▸ THE PROBLEM
Drop all images. Then write out each line below exactly as given.

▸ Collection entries
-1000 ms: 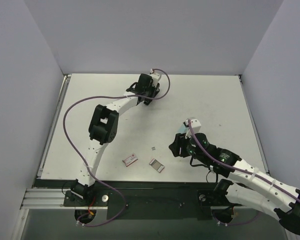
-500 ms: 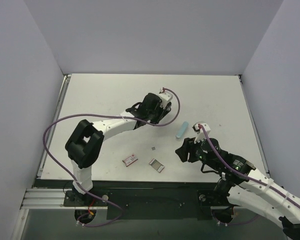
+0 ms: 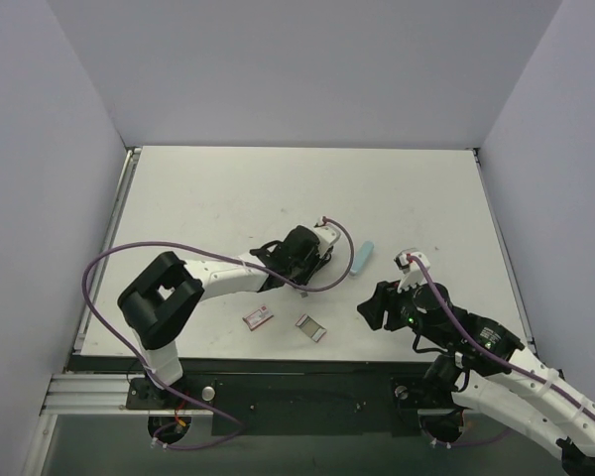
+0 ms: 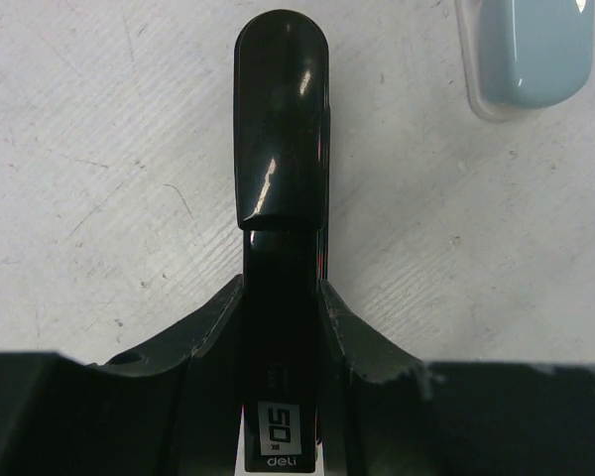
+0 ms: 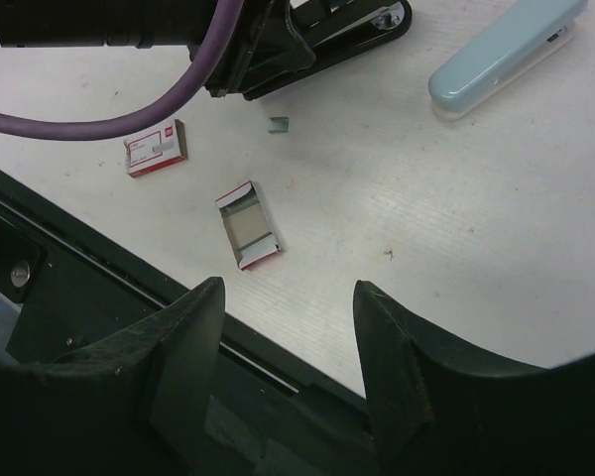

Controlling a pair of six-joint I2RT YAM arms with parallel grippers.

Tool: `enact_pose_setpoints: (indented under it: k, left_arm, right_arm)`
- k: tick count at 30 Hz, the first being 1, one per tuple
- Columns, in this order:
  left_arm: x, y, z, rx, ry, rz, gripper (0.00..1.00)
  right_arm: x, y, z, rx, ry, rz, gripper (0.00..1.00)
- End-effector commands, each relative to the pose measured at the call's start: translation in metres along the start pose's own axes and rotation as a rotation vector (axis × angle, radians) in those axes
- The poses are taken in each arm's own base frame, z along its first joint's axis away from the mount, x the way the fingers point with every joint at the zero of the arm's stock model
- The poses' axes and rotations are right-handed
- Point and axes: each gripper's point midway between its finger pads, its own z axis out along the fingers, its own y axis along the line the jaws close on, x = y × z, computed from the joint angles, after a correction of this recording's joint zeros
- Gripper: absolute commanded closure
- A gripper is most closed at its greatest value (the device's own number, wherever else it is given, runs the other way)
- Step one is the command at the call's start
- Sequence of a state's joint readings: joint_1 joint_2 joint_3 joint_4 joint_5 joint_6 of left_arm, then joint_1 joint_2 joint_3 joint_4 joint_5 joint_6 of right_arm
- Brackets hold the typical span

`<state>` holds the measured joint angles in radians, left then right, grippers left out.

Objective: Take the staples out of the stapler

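The black stapler [image 4: 281, 129] is clamped lengthwise between my left gripper's [image 4: 283, 288] fingers, its rounded nose sticking out just above the white table. In the top view the left gripper [image 3: 299, 260] sits near the table's middle. A pale blue elongated stapler part [image 3: 362, 256] lies loose on the table just right of it, and it also shows as a pale blue part [image 5: 506, 50] in the right wrist view. A tiny grey staple piece [image 5: 279, 124] lies on the table near the left gripper. My right gripper [image 5: 288, 293] hangs open and empty over the near table edge, right gripper [image 3: 375, 307].
A small pinkish-red box [image 3: 258, 316] and its open tray [image 3: 310, 328] lie near the front edge. The black front rail [image 5: 99, 288] runs under my right fingers. Grey walls enclose the table on three sides.
My left arm has brought the black stapler from the far side down to the middle. My right gripper has drawn back toward the near right, leaving the pale blue part lying on the table.
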<state>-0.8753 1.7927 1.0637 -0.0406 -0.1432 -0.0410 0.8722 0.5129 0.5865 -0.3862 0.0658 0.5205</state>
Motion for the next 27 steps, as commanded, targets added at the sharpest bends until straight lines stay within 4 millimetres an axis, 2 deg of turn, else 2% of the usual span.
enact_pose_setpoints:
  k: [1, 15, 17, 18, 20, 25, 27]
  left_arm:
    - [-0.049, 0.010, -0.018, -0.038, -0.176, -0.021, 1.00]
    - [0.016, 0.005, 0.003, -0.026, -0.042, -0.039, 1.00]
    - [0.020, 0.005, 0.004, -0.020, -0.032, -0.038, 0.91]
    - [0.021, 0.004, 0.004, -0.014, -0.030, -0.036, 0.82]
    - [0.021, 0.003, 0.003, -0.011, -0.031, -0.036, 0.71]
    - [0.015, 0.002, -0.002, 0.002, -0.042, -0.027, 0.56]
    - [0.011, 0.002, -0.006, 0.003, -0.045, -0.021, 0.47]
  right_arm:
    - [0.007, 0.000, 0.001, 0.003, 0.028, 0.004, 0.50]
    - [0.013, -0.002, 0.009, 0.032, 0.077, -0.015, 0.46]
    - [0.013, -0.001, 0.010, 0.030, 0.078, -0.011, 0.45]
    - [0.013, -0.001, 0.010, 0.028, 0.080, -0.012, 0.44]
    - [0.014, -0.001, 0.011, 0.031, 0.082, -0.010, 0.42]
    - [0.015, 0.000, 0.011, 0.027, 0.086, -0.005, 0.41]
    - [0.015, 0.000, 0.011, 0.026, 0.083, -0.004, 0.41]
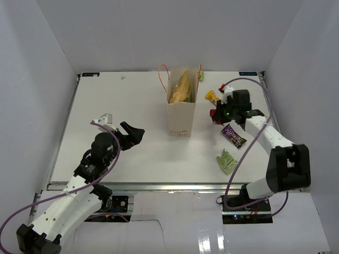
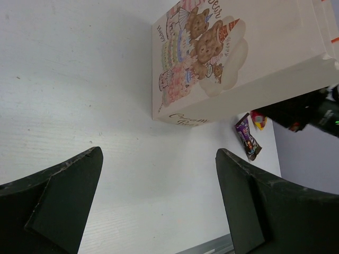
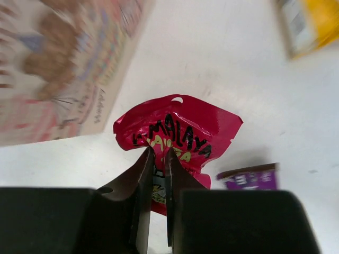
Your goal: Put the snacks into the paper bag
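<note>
Bright, even light, with faint soft shadows beside the paper bag on the tabletop. In the right wrist view, the bag and the yellow packet right of it are blurred.

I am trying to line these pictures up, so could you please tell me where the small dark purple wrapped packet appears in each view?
Top external: the dark purple wrapped packet lies right of centre, right of the cream paper bag.
Left wrist: right of centre, below the bag.
Right wrist: lower right, beside the red foil packet.
Shared landmark: the paper bag.
</note>
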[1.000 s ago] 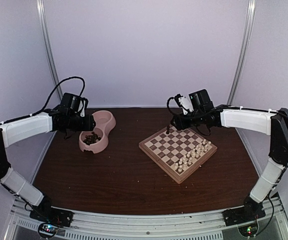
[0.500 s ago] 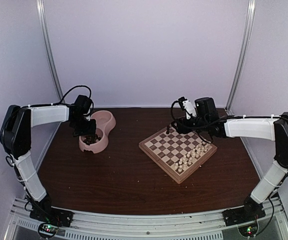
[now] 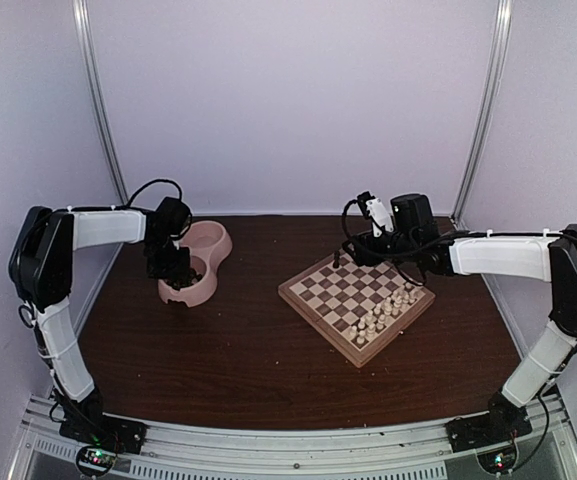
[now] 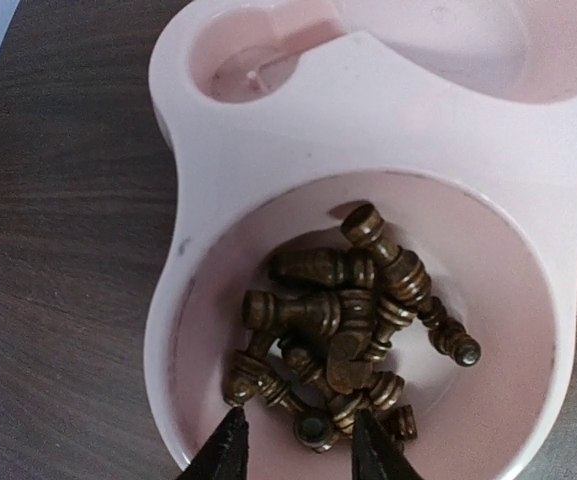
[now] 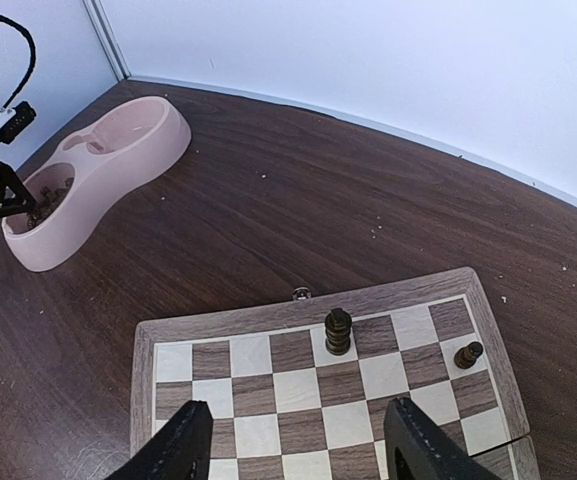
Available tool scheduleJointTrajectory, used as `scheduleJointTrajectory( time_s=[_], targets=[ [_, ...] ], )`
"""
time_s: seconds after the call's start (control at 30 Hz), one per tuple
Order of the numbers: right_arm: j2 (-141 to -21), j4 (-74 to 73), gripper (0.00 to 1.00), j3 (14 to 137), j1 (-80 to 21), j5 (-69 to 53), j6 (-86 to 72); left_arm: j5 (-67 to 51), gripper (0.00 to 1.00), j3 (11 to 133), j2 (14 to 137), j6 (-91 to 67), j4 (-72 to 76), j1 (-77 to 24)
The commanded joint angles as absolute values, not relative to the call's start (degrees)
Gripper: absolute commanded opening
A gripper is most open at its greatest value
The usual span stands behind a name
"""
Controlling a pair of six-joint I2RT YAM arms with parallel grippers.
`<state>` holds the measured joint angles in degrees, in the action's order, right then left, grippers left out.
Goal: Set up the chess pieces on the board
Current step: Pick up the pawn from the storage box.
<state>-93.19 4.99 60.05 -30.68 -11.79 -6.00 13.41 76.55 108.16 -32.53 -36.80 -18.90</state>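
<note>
Here, closest to the arm bases, the dark wood-grain table (image 3: 238, 350) carries the chessboard (image 3: 340, 290) on its right half, turned so that one corner points toward the near edge. Two rows of cream chessmen (image 3: 383, 312) stand along the board's near-right side.

Farther in, the right gripper (image 5: 298, 425) hangs over the far-left part of the board. Its claw is spread wide with nothing between the fingers, and checkered squares show through the gap in its wrist view. Beyond those fingers, two chessmen stand upright near the board's far edge. One is a taller dark piece (image 5: 338, 331) with a ringed stem, on the last row. The other is a smaller dark piece (image 5: 468, 353), well apart from it toward the corner at the right of that view. A small metal latch (image 5: 301, 293) sits on the outer face of the far border.

On the left half of the table, about level with the far part of the board, lies the pink double bowl (image 4: 268, 130). The left gripper (image 4: 298, 450) reaches down into its nearer compartment, where the rest of the dark chess pieces (image 4: 338, 320) lie tumbled in a heap. The fingers are partway apart, with their tips at the near edge of the heap and a piece or two in the gap. I cannot tell whether they pinch any of them. The bowl's other compartment lies beyond, toward the white back wall.
</note>
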Motion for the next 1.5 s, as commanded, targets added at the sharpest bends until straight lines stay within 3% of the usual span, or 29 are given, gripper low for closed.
scheduleJointTrajectory(
  time_s=[0.0,0.3,0.4,0.7,1.47],
  targets=[
    [-93.1,6.6,0.61,59.9,-30.7,-12.3,-6.3,13.7,0.35,77.9,110.1,-32.9,-37.2,-18.6],
    [-92.9,6.3,0.61,60.0,-30.7,-12.4,-6.2,12.8,0.3,78.7,111.9,-32.7,-37.6,-18.6],
    [-92.7,6.3,0.61,59.9,-30.6,-12.3,-6.2,12.6,0.21,78.8,111.9,-32.6,-37.6,-18.6],
    [-92.4,6.3,0.61,59.7,-30.7,-11.8,-5.9,12.7,0.12,78.9,107.2,-31.5,-38.1,-18.6],
    [-92.6,7.6,0.61,59.0,-30.7,-11.0,-5.8,4.9,0.11,74.6,93.0,-25.9,-33.9,-20.7]
  ],
)
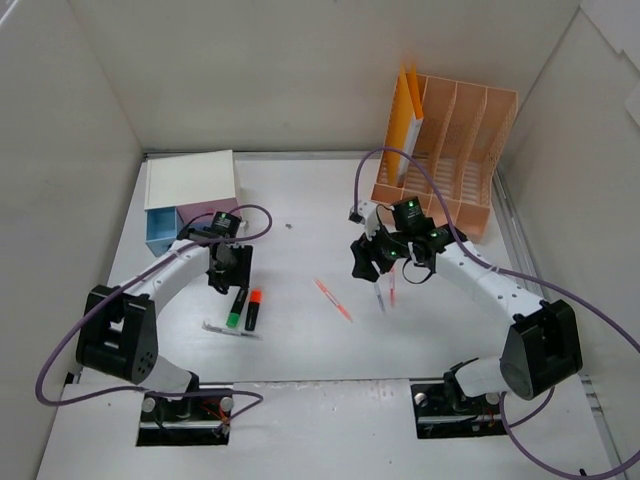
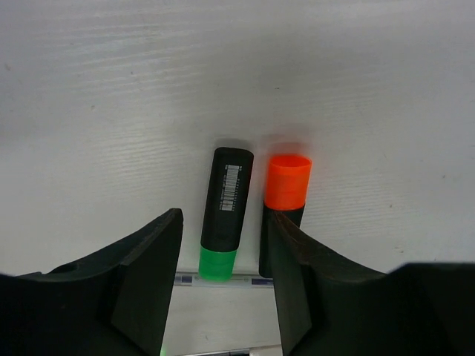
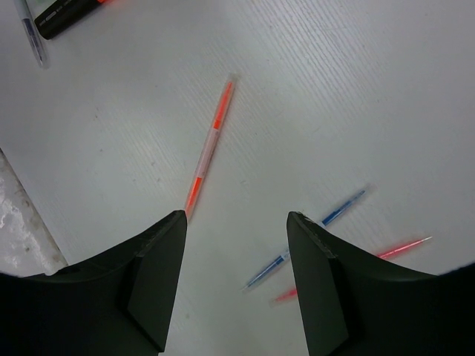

▸ OUTPUT OF THE TASK
-1000 ms: 
-500 ms: 
+0 ms: 
+0 ms: 
+0 ms: 

Controlling a pair of six-joint I2RT YAM arms with parallel grippers.

Tool: `enact_pose_setpoints: (indented under it: k, left_arm, right_arm)`
- k: tick count at 30 Hz, the first being 1, one per tuple
- Columns, in this order:
  left_arm: x, y, z, rx, ry, rz, gripper (0.00..1.00)
  right_arm: x, y, z, rx, ry, rz, gripper (0.00..1.00)
- End-effector commands, each relative to the pose measured at the call's start: translation in metres along the start pose's own axes and rotation as a rotation vector (axis × angle, radians) in those axes
- The poses are taken in each arm's own base frame, z along its first joint's axis away from the mount, x the way the fingers point with every joint at the zero of the arm's stock model
- The poses' axes and rotations are right-handed
- Point and axes: each gripper's point midway between its finger pads, its own z axis out along the fingers, its own y axis along the line the jaws close on, x = y × z, computed from the joint angles, after a correction of this recording's joint zeros
- Gripper: absolute commanded closure
- A gripper is most closed at its greatest value (the device's own number, wherever else it is given, runs the other way)
- Step one is the command at the call's start
- Sequence of a state's joint readings: joint_1 joint_2 joint_3 joint_4 joint_5 joint_6 of left_arm, then joint_1 joint_2 joint_3 joint_4 joint_5 joint_6 of right_arm
- Brackets hold the typical span

`<state>` holds the measured joint angles in radians, left then right, grippers left out.

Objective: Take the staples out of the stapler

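The black stapler [image 4: 281, 129] is clamped lengthwise between my left gripper's [image 4: 283, 288] fingers, its rounded nose sticking out just above the white table. In the top view the left gripper [image 3: 299, 260] sits near the table's middle. A pale blue elongated stapler part [image 3: 362, 256] lies loose on the table just right of it, and it also shows as a pale blue part [image 5: 506, 50] in the right wrist view. A tiny grey staple piece [image 5: 279, 124] lies on the table near the left gripper. My right gripper [image 5: 288, 293] hangs open and empty over the near table edge, right gripper [image 3: 375, 307].
A small pinkish-red box [image 3: 258, 316] and its open tray [image 3: 310, 328] lie near the front edge. The black front rail [image 5: 99, 288] runs under my right fingers. Grey walls enclose the table on three sides.
My left arm has brought the black stapler from the far side down to the middle. My right gripper has drawn back toward the near right, leaving the pale blue part lying on the table.
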<state>-0.8753 1.7927 1.0637 -0.0406 -0.1432 -0.0410 0.8722 0.5129 0.5865 -0.3862 0.0658 0.5205</state>
Motion for the next 27 steps, as commanded, targets added at the sharpest bends until straight lines stay within 4 millimetres an axis, 2 deg of turn, else 2% of the usual span.
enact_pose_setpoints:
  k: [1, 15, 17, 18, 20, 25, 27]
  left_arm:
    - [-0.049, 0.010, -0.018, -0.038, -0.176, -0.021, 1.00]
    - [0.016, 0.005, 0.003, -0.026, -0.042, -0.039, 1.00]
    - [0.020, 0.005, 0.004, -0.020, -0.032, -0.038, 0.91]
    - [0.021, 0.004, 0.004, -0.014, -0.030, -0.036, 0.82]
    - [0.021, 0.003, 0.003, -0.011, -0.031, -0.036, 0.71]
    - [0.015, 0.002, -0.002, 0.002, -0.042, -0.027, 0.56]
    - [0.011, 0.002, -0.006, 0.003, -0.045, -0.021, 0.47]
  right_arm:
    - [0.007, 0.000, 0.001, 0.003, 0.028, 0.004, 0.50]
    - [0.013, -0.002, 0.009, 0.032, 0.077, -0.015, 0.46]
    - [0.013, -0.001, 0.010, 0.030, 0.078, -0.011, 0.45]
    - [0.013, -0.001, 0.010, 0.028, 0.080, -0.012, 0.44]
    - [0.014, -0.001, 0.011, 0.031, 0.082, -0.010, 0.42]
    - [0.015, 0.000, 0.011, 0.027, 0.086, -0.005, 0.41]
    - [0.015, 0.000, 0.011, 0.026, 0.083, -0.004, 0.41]
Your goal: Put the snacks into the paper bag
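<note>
Bright, even light, with faint soft shadows beside the paper bag on the tabletop. In the right wrist view, the bag and the yellow packet right of it are blurred.

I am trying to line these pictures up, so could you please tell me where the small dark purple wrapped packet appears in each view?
Top external: the dark purple wrapped packet lies right of centre, right of the cream paper bag.
Left wrist: right of centre, below the bag.
Right wrist: lower right, beside the red foil packet.
Shared landmark: the paper bag.
</note>
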[1.000 s ago] 
[0.500 s ago] 
[now] 
[now] 
[now] 
Available tool scheduleJointTrajectory, used as `scheduleJointTrajectory( time_s=[_], targets=[ [_, ...] ], )`
"""
time_s: seconds after the call's start (control at 30 Hz), one per tuple
Order of the numbers: right_arm: j2 (-141 to -21), j4 (-74 to 73), gripper (0.00 to 1.00), j3 (14 to 137), j1 (-80 to 21), j5 (-69 to 53), j6 (-86 to 72); left_arm: j5 (-67 to 51), gripper (0.00 to 1.00), j3 (11 to 133), j2 (14 to 137), j6 (-91 to 67), j4 (-72 to 76), j1 (-77 to 24)
The commanded joint angles as absolute values, not relative to the call's start (degrees)
Gripper: absolute commanded opening
A gripper is most open at its greatest value
The usual span stands behind a name
"""
Controlling a pair of six-joint I2RT YAM arms with parallel grippers.
`<state>` holds the measured joint angles in degrees, in the action's order, right then left, grippers left out.
Goal: Set up the chess pieces on the board
Current step: Pick up the pawn from the storage box.
<state>-93.19 4.99 60.05 -30.68 -11.79 -6.00 13.41 76.55 108.16 -32.53 -36.80 -18.90</state>
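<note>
Here, closest to the arm bases, the dark wood-grain table (image 3: 238, 350) carries the chessboard (image 3: 340, 290) on its right half, turned so that one corner points toward the near edge. Two rows of cream chessmen (image 3: 383, 312) stand along the board's near-right side.

Farther in, the right gripper (image 5: 298, 425) hangs over the far-left part of the board. Its claw is spread wide with nothing between the fingers, and checkered squares show through the gap in its wrist view. Beyond those fingers, two chessmen stand upright near the board's far edge. One is a taller dark piece (image 5: 338, 331) with a ringed stem, on the last row. The other is a smaller dark piece (image 5: 468, 353), well apart from it toward the corner at the right of that view. A small metal latch (image 5: 301, 293) sits on the outer face of the far border.

On the left half of the table, about level with the far part of the board, lies the pink double bowl (image 4: 268, 130). The left gripper (image 4: 298, 450) reaches down into its nearer compartment, where the rest of the dark chess pieces (image 4: 338, 320) lie tumbled in a heap. The fingers are partway apart, with their tips at the near edge of the heap and a piece or two in the gap. I cannot tell whether they pinch any of them. The bowl's other compartment lies beyond, toward the white back wall.
</note>
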Motion for the next 1.5 s, as commanded, targets added at the sharpest bends until straight lines stay within 3% of the usual span, or 29 are given, gripper low for closed.
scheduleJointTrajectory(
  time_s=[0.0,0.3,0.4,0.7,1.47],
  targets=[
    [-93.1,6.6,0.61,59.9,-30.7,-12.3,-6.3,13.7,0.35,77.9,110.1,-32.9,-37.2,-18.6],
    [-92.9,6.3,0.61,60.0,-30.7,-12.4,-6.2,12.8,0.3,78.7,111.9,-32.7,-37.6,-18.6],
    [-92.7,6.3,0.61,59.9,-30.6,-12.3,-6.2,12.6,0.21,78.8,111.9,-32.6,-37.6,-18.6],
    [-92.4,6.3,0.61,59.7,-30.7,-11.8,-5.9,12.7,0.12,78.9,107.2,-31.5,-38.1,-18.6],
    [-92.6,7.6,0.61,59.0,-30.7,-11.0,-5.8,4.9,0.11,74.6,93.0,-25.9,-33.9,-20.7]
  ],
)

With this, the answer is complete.